**YOUR TASK:** Below are several entries. Transcribe exactly those lines that fall from the one with "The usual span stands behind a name" through the one with "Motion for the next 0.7", end lines included.

Data excerpts:
________
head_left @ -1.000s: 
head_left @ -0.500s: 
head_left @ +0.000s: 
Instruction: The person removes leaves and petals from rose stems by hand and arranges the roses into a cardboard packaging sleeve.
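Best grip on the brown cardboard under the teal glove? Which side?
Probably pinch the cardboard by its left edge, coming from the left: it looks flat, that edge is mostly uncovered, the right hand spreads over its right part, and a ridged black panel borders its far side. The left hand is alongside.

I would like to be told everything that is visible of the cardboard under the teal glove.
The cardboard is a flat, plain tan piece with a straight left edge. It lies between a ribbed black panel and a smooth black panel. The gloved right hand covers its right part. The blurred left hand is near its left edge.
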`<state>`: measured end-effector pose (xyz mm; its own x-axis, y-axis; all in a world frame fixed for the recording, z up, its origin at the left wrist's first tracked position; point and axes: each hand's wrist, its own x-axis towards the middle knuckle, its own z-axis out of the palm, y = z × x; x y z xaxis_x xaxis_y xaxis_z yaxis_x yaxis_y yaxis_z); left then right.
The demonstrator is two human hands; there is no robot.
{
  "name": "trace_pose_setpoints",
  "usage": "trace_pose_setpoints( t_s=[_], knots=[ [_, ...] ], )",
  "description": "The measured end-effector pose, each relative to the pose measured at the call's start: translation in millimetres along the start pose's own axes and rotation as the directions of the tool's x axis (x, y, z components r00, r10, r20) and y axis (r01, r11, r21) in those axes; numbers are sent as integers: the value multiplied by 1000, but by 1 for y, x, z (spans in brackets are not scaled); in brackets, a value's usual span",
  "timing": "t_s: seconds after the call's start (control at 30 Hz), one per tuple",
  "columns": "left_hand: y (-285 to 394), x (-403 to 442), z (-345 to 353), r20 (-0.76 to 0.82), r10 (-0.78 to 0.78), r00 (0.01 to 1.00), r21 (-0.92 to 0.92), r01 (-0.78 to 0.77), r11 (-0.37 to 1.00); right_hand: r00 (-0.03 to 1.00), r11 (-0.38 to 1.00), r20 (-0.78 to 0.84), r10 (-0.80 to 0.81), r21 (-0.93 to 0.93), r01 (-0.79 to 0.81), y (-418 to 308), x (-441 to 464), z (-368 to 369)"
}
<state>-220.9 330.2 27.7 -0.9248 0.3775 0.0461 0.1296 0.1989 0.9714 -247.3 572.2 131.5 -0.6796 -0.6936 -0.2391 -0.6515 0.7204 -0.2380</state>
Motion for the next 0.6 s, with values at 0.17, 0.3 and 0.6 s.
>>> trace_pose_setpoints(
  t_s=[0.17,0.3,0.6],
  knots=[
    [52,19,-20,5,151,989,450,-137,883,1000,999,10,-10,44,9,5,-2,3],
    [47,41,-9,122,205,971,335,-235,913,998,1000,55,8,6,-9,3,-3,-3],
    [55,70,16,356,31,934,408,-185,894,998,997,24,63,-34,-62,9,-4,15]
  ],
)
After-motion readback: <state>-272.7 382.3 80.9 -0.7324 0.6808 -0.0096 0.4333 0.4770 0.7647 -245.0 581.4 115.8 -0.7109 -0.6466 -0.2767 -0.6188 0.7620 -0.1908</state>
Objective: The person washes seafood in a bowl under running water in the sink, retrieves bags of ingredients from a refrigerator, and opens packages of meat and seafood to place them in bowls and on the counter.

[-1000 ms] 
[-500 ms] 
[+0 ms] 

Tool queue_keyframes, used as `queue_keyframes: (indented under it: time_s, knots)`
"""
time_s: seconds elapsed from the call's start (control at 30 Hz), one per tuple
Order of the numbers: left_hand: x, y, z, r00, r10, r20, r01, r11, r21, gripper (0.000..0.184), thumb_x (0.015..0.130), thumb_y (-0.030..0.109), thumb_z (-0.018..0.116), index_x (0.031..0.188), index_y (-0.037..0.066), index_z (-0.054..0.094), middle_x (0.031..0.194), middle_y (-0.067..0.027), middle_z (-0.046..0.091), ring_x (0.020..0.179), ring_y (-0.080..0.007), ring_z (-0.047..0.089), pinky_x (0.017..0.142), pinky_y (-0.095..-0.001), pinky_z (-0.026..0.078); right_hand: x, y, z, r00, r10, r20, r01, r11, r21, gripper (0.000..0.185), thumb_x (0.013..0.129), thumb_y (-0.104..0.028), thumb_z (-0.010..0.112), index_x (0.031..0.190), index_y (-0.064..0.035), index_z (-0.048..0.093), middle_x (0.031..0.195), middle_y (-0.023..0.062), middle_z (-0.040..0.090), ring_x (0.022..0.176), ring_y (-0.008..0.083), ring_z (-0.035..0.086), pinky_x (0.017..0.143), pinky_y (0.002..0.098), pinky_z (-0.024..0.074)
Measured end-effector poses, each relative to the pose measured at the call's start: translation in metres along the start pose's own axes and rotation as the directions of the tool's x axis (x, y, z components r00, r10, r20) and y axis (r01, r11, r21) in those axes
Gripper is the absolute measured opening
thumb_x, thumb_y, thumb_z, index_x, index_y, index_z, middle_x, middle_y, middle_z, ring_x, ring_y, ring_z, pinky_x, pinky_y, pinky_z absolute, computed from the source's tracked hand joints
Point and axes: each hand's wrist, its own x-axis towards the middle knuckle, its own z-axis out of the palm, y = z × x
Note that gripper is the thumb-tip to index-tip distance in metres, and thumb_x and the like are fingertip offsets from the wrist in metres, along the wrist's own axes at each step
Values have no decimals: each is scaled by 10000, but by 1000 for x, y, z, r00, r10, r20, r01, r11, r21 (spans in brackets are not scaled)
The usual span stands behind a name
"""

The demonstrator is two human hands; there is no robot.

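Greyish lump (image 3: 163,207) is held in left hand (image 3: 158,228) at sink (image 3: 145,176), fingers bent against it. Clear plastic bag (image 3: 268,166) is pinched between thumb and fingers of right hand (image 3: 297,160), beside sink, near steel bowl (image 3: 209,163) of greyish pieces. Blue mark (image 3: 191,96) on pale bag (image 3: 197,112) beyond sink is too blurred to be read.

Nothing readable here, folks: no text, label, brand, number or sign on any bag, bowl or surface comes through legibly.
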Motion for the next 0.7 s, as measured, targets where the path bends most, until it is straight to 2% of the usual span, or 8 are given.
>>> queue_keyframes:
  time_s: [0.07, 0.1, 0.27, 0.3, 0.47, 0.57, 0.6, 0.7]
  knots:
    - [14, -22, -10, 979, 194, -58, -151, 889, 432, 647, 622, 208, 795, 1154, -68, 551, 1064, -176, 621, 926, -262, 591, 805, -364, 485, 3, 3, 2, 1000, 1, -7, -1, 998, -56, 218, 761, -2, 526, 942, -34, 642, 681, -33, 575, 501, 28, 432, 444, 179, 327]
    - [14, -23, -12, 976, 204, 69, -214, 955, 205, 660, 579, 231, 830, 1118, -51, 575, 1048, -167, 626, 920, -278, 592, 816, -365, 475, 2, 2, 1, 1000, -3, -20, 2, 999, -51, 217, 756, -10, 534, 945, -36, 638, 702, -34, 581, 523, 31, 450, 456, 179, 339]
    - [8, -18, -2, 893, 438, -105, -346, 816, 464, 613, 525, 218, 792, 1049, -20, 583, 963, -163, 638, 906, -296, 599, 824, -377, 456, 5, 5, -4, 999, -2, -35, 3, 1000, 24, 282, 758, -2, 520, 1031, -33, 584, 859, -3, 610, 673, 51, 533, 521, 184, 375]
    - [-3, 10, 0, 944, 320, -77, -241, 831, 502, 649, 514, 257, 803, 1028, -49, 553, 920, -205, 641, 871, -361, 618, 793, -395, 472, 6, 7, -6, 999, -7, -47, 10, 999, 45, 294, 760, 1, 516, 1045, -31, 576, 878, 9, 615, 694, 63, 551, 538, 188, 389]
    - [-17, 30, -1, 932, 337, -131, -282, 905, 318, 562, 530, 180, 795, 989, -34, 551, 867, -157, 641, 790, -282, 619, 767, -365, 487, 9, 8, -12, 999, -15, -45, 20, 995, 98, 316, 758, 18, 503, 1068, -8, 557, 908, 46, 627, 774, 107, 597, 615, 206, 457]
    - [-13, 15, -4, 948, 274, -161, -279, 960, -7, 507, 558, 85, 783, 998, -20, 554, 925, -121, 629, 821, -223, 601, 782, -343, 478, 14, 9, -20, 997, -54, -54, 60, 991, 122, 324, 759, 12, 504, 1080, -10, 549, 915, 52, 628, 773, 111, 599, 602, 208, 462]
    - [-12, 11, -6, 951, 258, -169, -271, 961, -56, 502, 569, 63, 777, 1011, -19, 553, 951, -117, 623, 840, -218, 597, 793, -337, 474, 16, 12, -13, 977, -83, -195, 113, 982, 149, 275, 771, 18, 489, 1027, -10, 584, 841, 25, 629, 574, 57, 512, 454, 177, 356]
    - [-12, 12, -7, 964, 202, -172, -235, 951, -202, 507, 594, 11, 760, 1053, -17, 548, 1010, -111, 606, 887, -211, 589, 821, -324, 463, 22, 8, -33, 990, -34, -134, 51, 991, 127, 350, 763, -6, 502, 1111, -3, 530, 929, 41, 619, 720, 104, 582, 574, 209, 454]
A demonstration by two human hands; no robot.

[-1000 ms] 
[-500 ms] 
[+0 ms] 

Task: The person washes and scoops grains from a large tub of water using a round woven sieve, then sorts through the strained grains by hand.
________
**TASK OUTPUT:**
The usual span stands behind a name
"""

The demonstrator is two human hands; there is no robot.

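Greyish lump (image 3: 163,207) is held in left hand (image 3: 158,228) at sink (image 3: 145,176), fingers bent against it. Clear plastic bag (image 3: 268,166) is pinched between thumb and fingers of right hand (image 3: 297,160), beside sink, near steel bowl (image 3: 209,163) of greyish pieces. Blue mark (image 3: 191,96) on pale bag (image 3: 197,112) beyond sink is too blurred to be read.

Nothing readable here, folks: no text, label, brand, number or sign on any bag, bowl or surface comes through legibly.
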Motion for the next 0.7 s, as measured, targets where the path bends most, until it is straight to 2% of the usual span, or 8 are given.

For this exercise, nothing more is required.